One of the cases in particular, sunk its claws and left its mark. A shouting match that spiralled out of control. A father with a shotgun, a five-year-old boy who walked out of that house, an orphan. Leon had been the one to wrestle the weapon out of the father’s hands. In the struggle, the gun went off. The blast hit the mother, killing her instantly. But it didn’t end there—no. Even in cuffs, the father somehow got his hands on an officer’s sidearm. He turned it on himself, pressed the muzzle under his chin, and pulled the trigger.

He’d shown up at your doorstep that night, inconsolable. Eyes bloodshot, uniform stained dark red, caked with dried blood and god knows what else. You’d barely gotten to the door before he folded in on himself, harsh broken sobs tearing out of him like something finally ripped loose inside.

You hadn’t known what to say. There was nothing that would’ve fixed it anyway.

So you didn’t try.

You grabbed his wrist, pulling him inside as you kicked the door shut behind you. You held him close as he buckled over, falling apart like wet putty in your hands. One of your hands was carded in his hair, the other wrapped around his wet shivering body. His whole frame trembled against you, muscles fiercely locking like he’s trying to swallow back the screams that wanted to rip out of his chest. He buried his head deeper and deeper into the crook of your neck, like he wanted to disappear there forever.

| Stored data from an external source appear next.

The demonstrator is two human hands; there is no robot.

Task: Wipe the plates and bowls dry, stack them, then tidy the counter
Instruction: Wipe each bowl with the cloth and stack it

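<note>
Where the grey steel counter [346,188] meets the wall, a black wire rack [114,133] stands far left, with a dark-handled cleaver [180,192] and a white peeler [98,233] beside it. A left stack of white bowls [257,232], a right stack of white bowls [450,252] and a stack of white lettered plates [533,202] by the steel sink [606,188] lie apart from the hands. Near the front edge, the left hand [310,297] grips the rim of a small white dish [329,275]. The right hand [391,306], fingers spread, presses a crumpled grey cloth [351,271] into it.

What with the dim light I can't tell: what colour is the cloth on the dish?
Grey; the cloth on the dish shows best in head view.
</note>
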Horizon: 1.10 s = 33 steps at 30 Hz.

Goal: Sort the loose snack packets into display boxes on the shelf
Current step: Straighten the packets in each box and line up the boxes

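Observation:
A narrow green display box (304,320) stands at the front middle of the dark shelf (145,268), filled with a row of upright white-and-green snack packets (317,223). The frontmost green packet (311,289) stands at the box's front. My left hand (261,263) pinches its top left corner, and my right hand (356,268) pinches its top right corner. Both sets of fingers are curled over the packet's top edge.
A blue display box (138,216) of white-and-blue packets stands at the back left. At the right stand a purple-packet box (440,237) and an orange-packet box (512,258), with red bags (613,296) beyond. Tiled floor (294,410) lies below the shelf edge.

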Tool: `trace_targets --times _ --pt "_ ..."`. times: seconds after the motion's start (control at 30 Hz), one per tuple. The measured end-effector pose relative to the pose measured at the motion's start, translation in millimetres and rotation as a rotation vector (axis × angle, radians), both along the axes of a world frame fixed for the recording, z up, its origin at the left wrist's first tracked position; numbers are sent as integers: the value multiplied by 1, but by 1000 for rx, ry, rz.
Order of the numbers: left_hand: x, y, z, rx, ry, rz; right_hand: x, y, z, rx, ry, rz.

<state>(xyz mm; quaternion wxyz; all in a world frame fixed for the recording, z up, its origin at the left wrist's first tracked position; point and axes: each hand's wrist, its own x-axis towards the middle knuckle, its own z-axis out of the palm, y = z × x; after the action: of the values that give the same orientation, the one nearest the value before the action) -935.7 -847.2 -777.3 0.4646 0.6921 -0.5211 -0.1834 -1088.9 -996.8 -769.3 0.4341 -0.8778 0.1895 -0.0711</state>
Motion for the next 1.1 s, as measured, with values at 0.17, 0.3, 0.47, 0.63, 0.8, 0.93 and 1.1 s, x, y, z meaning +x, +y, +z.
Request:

His lips brushed against your skin in cold, accidental passes, his breath coming in hitching bursts that warmed your throat.

“I’m sorry.” He kept saying, over and over. A prayer he couldn’t stop reciting. “I’m sorry. I’m sorry.”

You had pressed your cheek on top of his head, telling him in whispers, that this would not last forever. That there would be another day, and after that another day, and then another one after that. You did not promise it would be easier. You just promised that time would keep moving, even if he felt stuck in an endless nightmare.

At some point you shifted, pressing your ear against his chest. You listened to the frantic drum of his heart and prayed. To any deity that might be listening. To all of them. Take his pain away. Hell, give it to you instead for all you cared.

Later, when you’d mentioned Leon’s existence to a close friend in passing, she’d looked at you with a glance that’s somewhere between pity and annoyance.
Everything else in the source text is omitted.